More than likely, because Windows formatted the drive in a proprietary format, rather than, in an open format. Besides that, check the drive is powered (not by the tablet) and adaptors usually keep the data lanes, but a lot don't keep the power lanes correctly (check if you can charge your phone, using the adaptors, if it charges at its highest, it isn't the adaptors)
If both are correct, then load file Explorer, or (preferably FS Explorer) this allows you to read different file systems, it'll be read only, if this is the case, and knowing that, you could easily change the formatting of the drive with your normal computer, ntfs would allow Windows and Android read/write access.
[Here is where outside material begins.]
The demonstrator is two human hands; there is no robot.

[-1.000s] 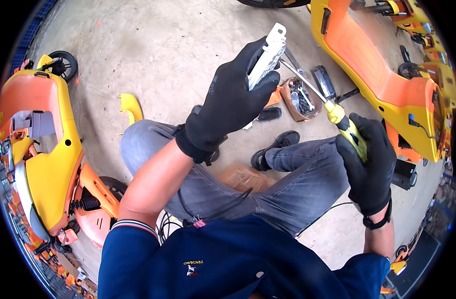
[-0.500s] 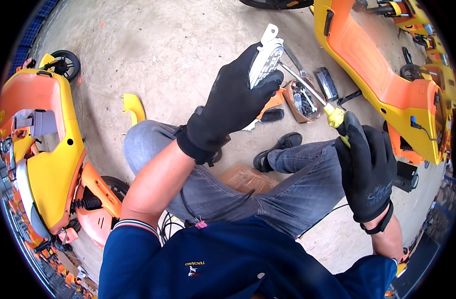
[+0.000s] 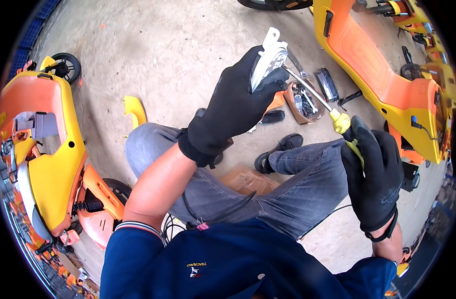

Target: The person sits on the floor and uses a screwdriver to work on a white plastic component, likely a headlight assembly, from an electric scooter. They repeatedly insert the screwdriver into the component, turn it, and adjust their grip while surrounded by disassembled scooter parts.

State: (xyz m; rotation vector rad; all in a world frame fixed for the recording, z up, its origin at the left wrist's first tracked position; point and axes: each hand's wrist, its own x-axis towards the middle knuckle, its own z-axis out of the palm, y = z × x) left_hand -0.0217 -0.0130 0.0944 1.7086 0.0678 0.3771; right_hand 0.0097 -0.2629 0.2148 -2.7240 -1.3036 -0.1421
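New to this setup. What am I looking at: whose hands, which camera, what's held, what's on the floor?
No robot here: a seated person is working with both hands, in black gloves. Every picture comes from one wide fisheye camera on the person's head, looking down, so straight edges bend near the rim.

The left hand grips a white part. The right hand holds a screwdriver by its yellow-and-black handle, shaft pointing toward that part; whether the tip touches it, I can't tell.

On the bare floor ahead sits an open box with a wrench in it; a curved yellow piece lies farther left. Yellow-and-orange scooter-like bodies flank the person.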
Oh, check first with your computer what attributes you have applied to the drive. It might be locked to your windows machine, showing no read access to anything else (depending on the drive,)
Actually all the rest would have to do with what type of hard drive us it... PCIe, sata, NVMe, sdd etc. And how old it is. Unless you know it's running it's own latest firmware, and what that firmware was built for. Which may be specifically for Windows.
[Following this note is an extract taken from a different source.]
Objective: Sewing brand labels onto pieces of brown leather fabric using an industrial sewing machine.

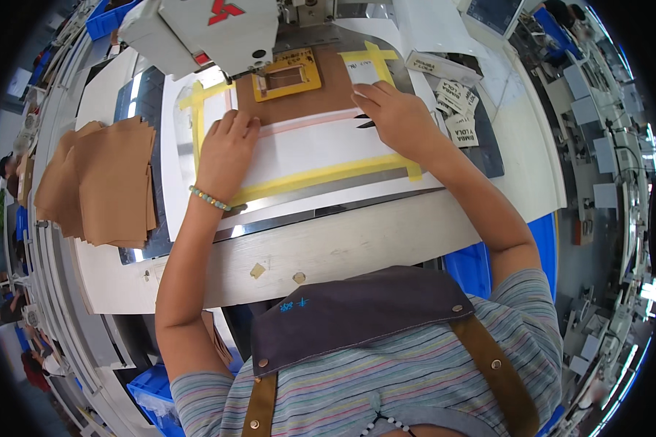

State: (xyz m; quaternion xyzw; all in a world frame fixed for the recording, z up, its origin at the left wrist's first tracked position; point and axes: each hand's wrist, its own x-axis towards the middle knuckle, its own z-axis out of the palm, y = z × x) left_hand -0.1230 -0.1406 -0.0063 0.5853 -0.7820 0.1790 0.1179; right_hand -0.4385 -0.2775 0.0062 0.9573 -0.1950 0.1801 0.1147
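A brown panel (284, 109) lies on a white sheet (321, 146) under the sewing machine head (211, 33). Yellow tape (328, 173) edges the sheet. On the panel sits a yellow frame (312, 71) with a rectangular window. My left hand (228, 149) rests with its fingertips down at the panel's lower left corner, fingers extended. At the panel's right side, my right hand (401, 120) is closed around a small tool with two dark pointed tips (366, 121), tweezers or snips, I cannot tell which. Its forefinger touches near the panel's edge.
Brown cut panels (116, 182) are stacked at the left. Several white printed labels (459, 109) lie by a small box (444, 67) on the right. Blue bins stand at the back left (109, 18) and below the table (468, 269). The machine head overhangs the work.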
Mind you, it's been about 5 years since I did this, and last time used Windows, with android basically running on a stripped back Linux kernel. I just decided to stay with it. Leaves things like this behind, but running Linux, makes these things easier. but making things work on it, that were built for windows can become extremely difficult. Which is where a virtual machine comes in. If you haven't heard these words before, don't worry, as much as I love it. It isn't good for intuitive learning, it's allot more useful if you know how to code already, or work from the CLI quicker than you could with a GUI.